Problem requirements »
Your task is to repeat the entries exactly from their first line through the line with "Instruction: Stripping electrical", and to stop there.

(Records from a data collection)
■ ■ ■ ■

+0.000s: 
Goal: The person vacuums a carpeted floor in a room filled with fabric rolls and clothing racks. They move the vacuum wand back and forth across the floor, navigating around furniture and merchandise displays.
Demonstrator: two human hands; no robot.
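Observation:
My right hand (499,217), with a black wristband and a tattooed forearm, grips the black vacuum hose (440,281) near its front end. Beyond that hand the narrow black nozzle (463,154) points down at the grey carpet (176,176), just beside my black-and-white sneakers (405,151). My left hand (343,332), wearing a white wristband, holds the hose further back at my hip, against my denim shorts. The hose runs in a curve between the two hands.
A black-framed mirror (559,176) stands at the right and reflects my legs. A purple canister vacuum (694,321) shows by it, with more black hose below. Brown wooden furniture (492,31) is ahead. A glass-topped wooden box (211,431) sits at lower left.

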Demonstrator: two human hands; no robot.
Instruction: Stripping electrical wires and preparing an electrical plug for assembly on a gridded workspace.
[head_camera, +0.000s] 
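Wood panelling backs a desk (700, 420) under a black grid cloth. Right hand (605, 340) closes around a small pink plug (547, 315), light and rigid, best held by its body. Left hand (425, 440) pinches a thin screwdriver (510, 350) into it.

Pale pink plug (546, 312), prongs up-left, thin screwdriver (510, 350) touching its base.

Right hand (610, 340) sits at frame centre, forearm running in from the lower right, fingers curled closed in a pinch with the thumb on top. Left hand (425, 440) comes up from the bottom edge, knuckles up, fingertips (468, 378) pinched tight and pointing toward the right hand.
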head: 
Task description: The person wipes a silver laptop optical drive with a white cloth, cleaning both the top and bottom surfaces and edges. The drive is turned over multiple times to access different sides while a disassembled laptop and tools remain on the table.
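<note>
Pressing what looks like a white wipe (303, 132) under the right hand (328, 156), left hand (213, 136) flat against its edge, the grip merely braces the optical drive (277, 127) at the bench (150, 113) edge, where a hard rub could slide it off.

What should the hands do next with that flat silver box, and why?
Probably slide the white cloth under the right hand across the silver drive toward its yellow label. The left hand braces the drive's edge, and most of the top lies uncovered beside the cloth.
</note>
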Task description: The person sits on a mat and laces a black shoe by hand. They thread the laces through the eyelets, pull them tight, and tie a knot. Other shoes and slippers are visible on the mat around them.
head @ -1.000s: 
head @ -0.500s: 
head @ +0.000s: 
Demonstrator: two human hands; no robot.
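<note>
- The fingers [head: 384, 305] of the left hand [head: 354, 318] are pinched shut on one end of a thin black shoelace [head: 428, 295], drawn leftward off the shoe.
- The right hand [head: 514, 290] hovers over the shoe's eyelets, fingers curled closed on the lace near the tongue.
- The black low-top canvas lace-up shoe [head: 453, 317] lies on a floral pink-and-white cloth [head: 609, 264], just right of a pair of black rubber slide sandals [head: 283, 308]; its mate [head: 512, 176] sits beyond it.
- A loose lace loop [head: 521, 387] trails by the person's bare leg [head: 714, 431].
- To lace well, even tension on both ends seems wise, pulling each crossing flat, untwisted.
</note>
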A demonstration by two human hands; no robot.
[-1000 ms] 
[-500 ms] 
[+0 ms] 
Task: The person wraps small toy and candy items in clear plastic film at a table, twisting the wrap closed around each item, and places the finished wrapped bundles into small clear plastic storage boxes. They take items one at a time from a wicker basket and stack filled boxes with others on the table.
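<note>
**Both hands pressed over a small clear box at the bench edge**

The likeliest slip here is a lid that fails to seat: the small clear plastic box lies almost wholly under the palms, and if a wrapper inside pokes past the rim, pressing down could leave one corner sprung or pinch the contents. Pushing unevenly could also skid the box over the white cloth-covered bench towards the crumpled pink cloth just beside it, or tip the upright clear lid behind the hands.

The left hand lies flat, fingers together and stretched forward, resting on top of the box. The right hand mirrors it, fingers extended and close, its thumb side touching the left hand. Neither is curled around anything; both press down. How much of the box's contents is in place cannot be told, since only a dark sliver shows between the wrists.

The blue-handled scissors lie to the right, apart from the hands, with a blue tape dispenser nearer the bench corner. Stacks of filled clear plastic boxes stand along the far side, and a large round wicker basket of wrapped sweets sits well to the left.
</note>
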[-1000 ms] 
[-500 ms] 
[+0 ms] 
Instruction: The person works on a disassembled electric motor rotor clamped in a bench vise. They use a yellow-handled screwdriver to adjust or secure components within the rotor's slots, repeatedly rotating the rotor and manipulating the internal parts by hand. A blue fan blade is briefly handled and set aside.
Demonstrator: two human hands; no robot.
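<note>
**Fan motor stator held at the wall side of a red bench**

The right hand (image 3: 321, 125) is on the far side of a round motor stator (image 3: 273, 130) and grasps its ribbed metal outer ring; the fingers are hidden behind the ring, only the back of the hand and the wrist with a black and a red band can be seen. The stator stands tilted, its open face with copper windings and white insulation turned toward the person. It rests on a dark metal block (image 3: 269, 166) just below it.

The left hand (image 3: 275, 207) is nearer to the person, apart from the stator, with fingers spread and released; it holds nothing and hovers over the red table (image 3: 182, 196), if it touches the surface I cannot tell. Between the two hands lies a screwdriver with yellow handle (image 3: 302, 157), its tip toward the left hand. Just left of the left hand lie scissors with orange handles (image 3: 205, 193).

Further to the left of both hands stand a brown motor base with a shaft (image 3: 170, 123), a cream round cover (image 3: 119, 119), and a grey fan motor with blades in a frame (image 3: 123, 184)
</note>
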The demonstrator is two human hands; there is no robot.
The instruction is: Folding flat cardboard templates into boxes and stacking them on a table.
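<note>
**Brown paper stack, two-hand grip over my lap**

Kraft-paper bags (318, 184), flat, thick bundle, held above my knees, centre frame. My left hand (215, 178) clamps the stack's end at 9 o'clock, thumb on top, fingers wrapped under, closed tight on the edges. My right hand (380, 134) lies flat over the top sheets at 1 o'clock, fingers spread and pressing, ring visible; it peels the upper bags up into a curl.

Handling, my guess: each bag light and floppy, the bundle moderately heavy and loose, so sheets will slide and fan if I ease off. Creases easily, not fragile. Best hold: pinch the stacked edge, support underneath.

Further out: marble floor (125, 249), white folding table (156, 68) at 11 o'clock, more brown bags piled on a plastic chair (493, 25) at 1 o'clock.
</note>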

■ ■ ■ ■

Solution for this task »
+0.000s: 
Goal: The person vacuums a carpeted floor in a room filled with fabric rolls and clothing racks. They move the vacuum wand back and forth across the floor, navigating around furniture and merchandise displays.
Demonstrator: two human hands; no robot.
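Observation:
My right hand (499,217), with a black wristband and a tattooed forearm, grips the black vacuum hose (440,281) near its front end. Beyond that hand the narrow black nozzle (463,154) points down at the grey carpet (176,176), just beside my black-and-white sneakers (405,151). My left hand (343,332), wearing a white wristband, holds the hose further back at my hip, against my denim shorts. The hose runs in a curve between the two hands.
A black-framed mirror (559,176) stands at the right and reflects my legs. A purple canister vacuum (694,321) shows by it, with more black hose below. Brown wooden furniture (492,31) is ahead. A glass-topped wooden box (211,431) sits at lower left.
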
Demonstrator: two human hands; no robot.
Instruction: Stripping electrical wires and preparing an electrical plug for assembly on a gridded workspace.

The exercise has been carried out completely.